- [The problem] From the listing below, set down exactly the lines between the one holding "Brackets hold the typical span" and the one holding "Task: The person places", inclusive. No other line is wanted.

- [Source material]
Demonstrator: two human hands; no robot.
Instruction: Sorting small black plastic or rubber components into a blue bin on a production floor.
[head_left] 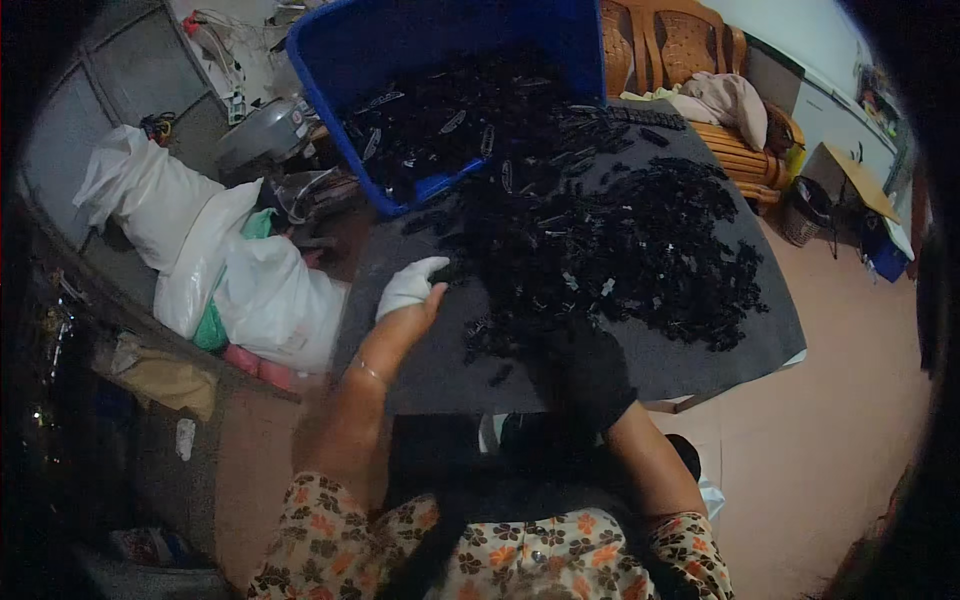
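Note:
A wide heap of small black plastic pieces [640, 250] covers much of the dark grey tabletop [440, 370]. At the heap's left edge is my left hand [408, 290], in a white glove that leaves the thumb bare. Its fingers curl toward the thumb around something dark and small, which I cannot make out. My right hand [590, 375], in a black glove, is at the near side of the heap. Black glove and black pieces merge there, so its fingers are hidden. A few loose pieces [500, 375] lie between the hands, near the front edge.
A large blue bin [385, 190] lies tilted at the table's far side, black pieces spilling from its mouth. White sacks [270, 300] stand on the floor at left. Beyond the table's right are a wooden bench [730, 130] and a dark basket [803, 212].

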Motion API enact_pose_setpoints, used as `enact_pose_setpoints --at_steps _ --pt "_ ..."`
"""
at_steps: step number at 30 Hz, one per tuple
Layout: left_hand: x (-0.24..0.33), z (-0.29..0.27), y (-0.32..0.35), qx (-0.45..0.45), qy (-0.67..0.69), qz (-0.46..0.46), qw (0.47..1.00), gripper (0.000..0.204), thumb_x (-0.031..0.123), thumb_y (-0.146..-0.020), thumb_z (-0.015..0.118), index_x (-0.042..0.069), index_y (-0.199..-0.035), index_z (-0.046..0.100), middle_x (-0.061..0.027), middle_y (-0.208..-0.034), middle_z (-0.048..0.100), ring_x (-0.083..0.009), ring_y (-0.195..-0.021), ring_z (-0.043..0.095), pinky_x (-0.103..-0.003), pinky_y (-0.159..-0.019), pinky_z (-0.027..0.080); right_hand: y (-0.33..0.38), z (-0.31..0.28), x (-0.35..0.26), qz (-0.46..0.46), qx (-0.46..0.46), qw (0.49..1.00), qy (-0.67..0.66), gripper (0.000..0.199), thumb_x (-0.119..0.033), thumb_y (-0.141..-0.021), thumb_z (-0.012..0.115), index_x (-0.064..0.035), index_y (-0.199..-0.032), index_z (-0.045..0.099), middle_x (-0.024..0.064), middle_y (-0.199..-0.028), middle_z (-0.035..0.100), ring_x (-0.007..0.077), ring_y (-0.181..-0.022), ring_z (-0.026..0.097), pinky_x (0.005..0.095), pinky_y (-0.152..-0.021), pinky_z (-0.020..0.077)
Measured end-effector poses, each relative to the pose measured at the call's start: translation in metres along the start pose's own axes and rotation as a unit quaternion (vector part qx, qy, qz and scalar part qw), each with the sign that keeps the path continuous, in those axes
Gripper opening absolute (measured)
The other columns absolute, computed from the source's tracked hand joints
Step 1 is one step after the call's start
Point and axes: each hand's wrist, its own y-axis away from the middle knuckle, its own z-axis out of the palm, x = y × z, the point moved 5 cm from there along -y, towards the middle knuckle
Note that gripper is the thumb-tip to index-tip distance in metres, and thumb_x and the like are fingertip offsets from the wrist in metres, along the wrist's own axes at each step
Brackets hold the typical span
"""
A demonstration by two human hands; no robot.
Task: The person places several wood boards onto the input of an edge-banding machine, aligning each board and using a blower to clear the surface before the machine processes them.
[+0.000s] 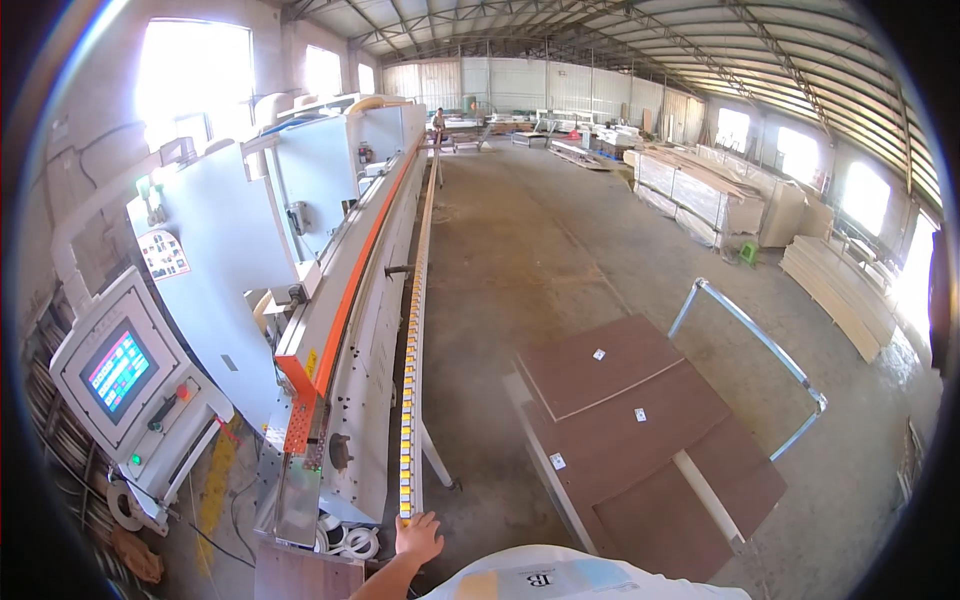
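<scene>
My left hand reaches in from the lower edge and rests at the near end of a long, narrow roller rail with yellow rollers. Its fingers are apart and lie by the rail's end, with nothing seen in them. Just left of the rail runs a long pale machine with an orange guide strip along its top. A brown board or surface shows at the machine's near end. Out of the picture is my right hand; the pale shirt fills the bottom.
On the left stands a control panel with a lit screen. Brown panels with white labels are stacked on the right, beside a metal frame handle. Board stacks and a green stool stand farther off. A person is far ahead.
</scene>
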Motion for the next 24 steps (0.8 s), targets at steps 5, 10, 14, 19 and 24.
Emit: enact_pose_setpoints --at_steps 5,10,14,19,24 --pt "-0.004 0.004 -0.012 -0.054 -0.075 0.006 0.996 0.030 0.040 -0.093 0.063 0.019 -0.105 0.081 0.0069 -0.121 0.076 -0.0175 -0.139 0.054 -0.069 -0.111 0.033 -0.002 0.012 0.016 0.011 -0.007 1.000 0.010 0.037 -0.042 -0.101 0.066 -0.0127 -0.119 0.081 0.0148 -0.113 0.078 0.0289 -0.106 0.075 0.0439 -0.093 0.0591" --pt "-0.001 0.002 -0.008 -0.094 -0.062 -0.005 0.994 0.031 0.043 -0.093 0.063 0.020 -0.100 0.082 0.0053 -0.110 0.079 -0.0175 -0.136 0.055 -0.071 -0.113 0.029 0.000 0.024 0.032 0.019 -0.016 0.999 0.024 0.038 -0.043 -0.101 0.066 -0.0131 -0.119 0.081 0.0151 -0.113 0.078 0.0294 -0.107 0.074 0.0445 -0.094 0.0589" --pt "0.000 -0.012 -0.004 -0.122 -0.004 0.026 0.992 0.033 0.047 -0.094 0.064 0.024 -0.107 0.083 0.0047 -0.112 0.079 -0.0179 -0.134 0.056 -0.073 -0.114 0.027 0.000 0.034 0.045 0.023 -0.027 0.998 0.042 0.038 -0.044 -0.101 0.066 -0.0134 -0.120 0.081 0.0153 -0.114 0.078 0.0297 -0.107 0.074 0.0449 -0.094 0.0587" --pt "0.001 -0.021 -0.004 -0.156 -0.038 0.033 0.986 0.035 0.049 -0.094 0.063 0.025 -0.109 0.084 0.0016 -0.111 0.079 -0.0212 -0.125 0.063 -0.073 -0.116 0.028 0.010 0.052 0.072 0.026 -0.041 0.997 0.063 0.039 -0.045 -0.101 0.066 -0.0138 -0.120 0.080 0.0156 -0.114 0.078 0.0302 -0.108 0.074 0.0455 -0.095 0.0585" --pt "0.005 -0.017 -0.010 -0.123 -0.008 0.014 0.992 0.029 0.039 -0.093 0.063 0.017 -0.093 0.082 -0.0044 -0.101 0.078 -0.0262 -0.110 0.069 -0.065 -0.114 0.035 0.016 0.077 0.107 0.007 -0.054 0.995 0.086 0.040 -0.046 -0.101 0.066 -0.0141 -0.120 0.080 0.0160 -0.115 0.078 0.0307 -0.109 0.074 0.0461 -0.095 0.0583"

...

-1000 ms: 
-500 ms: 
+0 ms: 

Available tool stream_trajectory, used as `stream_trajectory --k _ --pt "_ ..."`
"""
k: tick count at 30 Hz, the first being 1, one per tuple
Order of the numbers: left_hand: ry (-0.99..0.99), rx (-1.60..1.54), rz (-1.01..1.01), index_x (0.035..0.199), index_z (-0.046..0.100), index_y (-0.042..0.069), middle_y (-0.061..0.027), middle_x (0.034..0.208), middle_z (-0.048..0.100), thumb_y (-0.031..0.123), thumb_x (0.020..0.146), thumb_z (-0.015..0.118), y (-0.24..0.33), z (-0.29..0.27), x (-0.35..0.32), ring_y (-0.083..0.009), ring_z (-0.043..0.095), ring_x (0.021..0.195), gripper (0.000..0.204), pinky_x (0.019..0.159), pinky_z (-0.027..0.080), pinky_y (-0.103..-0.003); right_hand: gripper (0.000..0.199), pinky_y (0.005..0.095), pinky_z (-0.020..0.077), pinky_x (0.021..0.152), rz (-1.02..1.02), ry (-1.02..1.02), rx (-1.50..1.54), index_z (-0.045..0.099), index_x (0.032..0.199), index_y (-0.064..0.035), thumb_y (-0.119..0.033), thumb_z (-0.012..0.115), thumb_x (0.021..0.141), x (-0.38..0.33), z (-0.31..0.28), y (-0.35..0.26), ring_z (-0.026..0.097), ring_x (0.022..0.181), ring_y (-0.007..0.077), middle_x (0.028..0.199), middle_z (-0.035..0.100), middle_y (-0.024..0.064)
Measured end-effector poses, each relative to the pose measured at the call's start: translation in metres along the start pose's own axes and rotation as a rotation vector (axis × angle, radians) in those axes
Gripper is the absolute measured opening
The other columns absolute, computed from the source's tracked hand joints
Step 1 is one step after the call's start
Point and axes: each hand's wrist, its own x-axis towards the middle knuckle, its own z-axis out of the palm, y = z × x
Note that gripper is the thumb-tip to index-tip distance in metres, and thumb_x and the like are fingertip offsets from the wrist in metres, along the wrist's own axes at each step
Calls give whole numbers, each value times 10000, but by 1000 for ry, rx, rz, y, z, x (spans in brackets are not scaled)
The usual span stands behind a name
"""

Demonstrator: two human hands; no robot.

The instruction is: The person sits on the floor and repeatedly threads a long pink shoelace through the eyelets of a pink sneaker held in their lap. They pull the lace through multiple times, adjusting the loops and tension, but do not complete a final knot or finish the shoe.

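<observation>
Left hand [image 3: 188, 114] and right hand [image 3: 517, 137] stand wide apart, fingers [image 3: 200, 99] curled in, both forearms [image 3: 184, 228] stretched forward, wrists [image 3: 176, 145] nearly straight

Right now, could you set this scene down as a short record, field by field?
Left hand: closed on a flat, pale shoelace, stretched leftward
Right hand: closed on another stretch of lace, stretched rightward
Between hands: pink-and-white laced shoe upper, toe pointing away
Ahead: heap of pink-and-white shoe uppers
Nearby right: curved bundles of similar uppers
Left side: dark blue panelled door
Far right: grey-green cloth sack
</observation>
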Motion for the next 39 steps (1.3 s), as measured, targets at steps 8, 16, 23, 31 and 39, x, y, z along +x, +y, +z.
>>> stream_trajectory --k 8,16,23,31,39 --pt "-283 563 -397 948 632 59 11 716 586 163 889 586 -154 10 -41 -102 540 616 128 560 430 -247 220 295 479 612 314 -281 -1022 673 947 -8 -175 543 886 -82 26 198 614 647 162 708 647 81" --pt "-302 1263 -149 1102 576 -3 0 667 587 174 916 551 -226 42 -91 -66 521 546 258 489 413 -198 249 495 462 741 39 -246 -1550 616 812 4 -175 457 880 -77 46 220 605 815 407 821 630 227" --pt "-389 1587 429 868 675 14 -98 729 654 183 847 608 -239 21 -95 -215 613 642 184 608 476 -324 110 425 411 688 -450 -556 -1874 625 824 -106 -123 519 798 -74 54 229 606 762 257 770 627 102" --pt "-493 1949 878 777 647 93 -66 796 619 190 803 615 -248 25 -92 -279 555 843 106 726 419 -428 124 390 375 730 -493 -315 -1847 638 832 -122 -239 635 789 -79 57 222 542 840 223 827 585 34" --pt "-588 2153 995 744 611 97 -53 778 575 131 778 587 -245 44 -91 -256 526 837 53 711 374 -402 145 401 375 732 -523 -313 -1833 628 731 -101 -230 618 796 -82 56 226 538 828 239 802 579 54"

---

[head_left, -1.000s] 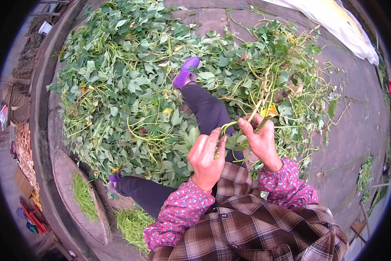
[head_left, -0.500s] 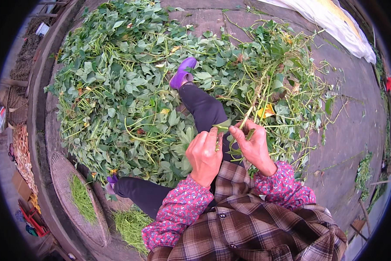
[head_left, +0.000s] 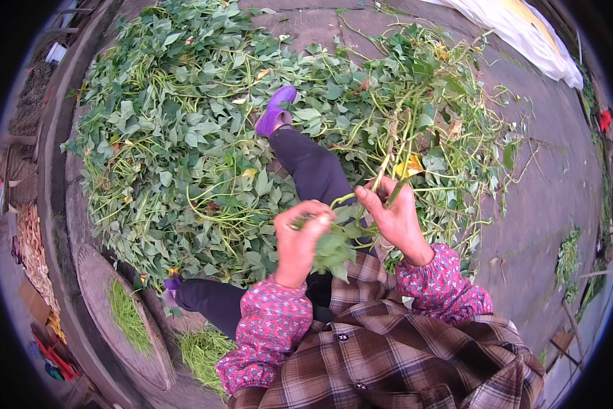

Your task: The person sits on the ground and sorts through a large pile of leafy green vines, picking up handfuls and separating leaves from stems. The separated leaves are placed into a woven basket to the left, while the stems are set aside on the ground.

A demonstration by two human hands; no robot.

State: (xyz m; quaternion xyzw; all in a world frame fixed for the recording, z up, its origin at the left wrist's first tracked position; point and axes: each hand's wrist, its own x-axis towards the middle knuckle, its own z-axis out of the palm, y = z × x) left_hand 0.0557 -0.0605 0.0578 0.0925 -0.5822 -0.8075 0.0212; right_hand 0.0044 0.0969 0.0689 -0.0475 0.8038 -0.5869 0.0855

- [Written response]
Brackets hold the typical span
"""
A demonstration by two human hands; no robot.
Task: The person places several wood boards onto the input of an edge-banding machine, aligning each board and using a blower to clear the surface before the machine processes them.

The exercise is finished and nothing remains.